A detailed exploration of Victor Hugo’s Les Misérables on the occasion of its 150th anniversary. We will pick out as many as we can of its uncountable threads, from military history to revolution and revolt, industrial expansion, religious and moral thought, antiquarianism, family relations, oppression and justice, the city of Paris, dialectal speech, sentimentality, romantic love — in short, to grasp and appreciate a vast novel that contains all stories ever told. In addition, we will look at the afterlife of Les Misérables in different forms and places, from Yiddishland to Mumbai, from musicals to movies.

French 207, Studies in French Language and Style (Princeton University), Fall and Spring 2017

A study of French contemporary culture and society. Intensive oral and written study of vocabulary, grammar, and idiomatic expressions prepares students for advanced courses in French literature and civilization and for working programs in French-speaking countries. Small class format. Strong emphasis on discussion. Film series. Intensive practical training in oral and written French.

French Language Courses:

French 107 (Princeton University), Spring 2016 (Assistant in Instruction, sole instructor)

The main objective of this course is to develop students’ listening, speaking and writing skills, while giving them a foundation for understanding and appreciation of French-speaking cultures. There is a thorough review of French grammar and a selection of cultural units chosen to improve proficiency and give practice of newly acquired linguistic material.

French 103 (Princeton University), Fall 2013 (Assistant in Instruction, sole instructor)

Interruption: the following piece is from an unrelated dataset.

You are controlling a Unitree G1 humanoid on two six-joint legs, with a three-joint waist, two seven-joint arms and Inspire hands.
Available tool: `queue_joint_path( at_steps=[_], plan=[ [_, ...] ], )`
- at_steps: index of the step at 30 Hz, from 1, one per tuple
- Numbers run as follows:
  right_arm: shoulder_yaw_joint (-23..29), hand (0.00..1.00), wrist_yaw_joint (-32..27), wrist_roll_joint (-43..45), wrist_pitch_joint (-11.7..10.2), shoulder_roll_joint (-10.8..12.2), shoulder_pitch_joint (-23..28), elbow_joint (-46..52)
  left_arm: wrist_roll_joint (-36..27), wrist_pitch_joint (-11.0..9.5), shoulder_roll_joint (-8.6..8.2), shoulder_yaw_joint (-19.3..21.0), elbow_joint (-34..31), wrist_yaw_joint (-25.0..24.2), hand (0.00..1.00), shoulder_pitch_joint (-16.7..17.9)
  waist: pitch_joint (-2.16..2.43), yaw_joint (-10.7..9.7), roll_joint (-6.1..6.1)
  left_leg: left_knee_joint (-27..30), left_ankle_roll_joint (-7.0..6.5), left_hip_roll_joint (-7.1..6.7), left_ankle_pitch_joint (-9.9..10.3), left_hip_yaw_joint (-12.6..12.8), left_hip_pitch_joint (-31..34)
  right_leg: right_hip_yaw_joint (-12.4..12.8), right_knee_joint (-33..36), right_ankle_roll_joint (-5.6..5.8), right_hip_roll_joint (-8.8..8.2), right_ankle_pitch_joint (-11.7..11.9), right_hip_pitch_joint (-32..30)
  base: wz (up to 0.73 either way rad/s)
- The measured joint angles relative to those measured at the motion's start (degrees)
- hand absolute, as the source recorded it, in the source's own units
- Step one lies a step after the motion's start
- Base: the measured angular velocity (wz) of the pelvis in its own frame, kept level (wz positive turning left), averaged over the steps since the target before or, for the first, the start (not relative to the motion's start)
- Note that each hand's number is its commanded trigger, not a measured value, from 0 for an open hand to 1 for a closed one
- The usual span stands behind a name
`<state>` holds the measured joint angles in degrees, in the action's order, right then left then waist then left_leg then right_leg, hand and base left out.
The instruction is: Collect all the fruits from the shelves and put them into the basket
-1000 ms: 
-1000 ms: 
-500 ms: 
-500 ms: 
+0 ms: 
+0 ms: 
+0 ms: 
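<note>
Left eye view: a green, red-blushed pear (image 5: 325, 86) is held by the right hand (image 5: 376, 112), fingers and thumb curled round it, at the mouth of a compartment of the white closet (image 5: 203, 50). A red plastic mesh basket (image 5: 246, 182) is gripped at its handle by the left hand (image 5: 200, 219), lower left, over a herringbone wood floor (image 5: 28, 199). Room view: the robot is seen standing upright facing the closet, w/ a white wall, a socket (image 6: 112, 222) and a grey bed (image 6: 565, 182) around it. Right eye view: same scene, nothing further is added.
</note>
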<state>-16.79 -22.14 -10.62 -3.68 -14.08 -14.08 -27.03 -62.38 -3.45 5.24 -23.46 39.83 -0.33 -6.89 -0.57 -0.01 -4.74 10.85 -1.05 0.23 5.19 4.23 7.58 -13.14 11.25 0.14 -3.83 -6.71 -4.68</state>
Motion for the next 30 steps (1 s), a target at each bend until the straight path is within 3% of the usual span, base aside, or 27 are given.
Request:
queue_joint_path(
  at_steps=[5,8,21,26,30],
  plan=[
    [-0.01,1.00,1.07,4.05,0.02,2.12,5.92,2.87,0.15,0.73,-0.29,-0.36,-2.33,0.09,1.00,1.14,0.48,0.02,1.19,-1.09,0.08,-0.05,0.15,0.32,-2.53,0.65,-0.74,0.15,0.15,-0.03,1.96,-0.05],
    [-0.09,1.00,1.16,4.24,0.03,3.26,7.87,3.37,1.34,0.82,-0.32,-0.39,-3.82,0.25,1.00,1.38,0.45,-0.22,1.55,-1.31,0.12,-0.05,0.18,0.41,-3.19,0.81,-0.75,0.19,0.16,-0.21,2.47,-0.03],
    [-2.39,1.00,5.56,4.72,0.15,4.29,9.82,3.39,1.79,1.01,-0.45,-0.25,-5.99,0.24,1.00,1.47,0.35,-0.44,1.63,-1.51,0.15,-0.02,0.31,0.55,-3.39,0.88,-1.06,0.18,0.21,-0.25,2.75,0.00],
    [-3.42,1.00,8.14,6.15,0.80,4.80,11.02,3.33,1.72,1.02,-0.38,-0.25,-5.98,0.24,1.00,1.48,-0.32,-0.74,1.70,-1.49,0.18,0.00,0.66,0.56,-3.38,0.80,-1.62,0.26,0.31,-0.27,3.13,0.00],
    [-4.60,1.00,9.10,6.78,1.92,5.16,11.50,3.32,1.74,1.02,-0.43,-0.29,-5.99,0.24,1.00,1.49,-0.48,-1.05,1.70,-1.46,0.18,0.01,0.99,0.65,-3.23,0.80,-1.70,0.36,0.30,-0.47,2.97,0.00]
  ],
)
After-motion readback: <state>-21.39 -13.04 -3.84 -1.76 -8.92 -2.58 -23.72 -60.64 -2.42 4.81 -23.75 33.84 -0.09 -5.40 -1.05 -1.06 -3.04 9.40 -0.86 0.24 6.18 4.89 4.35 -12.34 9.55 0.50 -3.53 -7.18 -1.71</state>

FRE 103 is an intensive beginning and intermediate language course designed for students who have already studied French (typically no more than 2-3 years). Covering in one semester the material presented in FRE 101 and FRE 102, this course prepares students to take FRE 107 the following semester. Classroom activities include comprehension and grammar exercises, conversation, skits, and working with a variety of audio-visual materials.

French 101 (Princeton University), Fall 2012 (Assistant in Instruction, sole instructor)

This class develops the basic structures and vocabulary for understanding, speaking, writing, and reading in French. Classroom activities foster communication and cultural competence through comprehension and grammar exercises, skits, conversation and the use of a variety of audio-visual materials.